What to do:
Read through the lines below and copy the ones holding the string "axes".

Supplied data:

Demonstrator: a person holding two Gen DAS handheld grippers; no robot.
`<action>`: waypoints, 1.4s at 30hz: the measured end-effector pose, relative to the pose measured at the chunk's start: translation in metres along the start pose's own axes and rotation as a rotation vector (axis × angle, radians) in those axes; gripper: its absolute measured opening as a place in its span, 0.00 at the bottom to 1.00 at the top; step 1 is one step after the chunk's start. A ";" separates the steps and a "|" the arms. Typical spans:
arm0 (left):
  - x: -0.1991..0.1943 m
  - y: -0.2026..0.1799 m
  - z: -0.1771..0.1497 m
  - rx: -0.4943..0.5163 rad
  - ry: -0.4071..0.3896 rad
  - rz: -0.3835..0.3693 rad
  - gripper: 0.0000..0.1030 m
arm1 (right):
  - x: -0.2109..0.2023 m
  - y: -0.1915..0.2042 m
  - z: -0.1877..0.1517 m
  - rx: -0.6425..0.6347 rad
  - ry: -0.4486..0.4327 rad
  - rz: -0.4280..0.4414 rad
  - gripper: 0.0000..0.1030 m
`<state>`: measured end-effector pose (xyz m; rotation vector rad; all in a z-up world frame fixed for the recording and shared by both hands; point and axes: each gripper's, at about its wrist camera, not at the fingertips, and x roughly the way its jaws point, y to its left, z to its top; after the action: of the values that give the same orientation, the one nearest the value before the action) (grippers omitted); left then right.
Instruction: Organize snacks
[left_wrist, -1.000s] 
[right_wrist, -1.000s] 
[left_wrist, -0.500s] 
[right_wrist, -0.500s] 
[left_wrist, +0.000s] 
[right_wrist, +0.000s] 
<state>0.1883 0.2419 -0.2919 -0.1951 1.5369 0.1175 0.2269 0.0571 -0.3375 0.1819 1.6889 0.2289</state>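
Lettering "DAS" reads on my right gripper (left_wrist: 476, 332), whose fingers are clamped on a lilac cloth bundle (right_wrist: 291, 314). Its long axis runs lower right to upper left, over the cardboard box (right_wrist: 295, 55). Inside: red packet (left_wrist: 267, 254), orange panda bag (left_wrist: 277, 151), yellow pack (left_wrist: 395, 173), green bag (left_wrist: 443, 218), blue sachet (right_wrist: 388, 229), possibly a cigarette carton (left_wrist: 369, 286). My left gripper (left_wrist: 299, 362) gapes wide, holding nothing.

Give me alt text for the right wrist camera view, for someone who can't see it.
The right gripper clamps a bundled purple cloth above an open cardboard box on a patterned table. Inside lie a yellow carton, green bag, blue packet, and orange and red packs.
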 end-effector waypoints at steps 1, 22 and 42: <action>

Written solution:
`<action>`: waypoints, 1.4s at 30hz: the measured end-effector pose, relative to the pose measured at the chunk's start: translation in metres along the start pose's own axes and rotation as a rotation vector (axis × angle, radians) in those axes; gripper: its absolute measured opening as a place in its span, 0.00 at the bottom to 1.00 at the top; step 1 is one step after the chunk's start. A ";" separates the steps and a "|" the arms. Typical spans:
`<state>`: measured end-effector pose (xyz m; rotation vector rad; all in a z-up world frame fixed for the recording and shared by both hands; point and axes: each gripper's, at about its wrist camera, not at the fingertips, and x roughly the way its jaws point, y to its left, z to its top; after the action: of the values that give the same orientation, the one nearest the value before the action) (grippers omitted); left then right.

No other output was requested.